[DATA EXCERPT]

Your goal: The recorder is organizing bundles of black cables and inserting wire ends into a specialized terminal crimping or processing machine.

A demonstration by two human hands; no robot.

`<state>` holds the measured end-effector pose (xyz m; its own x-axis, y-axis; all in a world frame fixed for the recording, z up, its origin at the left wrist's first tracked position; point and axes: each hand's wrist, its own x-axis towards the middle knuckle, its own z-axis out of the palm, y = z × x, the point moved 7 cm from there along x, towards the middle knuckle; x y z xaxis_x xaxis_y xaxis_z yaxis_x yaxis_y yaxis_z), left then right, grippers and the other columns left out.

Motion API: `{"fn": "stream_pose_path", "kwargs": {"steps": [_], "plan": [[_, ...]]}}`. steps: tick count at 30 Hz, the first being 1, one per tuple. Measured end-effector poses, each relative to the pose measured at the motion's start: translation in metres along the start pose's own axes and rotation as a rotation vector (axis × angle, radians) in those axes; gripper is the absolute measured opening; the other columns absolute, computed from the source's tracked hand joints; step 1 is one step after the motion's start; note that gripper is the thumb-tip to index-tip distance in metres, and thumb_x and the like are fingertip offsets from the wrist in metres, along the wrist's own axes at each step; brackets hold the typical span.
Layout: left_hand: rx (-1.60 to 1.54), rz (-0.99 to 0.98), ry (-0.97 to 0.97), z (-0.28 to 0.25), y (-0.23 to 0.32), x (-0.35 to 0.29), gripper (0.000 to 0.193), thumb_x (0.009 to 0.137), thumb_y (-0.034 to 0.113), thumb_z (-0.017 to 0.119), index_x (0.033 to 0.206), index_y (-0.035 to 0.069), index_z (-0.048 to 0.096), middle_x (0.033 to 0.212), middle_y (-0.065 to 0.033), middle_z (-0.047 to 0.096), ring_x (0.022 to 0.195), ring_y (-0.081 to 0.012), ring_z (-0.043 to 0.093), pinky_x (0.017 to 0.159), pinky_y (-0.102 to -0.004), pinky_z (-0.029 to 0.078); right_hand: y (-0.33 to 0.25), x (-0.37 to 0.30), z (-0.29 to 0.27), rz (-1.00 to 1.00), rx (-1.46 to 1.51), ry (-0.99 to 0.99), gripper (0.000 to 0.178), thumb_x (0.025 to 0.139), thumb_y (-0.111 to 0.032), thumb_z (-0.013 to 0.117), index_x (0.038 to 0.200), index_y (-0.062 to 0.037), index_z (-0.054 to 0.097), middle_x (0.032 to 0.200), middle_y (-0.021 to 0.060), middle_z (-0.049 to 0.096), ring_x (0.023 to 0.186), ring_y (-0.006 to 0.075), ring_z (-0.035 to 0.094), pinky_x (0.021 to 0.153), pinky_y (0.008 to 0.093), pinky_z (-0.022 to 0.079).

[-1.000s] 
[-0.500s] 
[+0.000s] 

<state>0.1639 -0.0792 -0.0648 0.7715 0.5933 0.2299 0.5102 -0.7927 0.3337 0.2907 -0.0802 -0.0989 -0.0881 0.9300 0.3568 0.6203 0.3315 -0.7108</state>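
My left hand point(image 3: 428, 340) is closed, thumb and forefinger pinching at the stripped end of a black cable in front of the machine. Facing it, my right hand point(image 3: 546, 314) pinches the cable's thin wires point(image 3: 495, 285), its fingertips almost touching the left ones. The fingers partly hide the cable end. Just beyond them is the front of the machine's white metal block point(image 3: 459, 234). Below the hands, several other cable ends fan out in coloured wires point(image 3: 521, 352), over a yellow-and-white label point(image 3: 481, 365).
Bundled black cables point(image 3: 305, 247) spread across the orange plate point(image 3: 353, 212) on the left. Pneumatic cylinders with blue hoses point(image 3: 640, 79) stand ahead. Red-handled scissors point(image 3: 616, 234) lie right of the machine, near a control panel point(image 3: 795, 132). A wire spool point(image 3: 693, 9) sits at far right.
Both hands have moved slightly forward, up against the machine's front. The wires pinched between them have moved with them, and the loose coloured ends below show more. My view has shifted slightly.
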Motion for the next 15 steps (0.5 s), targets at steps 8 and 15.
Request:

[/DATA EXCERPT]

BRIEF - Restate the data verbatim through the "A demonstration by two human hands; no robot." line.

RESULT -
Your goal: The recorder is organizing bundles of black cables and inserting wire ends into a specialized terminal crimping or processing machine.

A demonstration by two human hands; no robot.

What the exercise asked for is complete.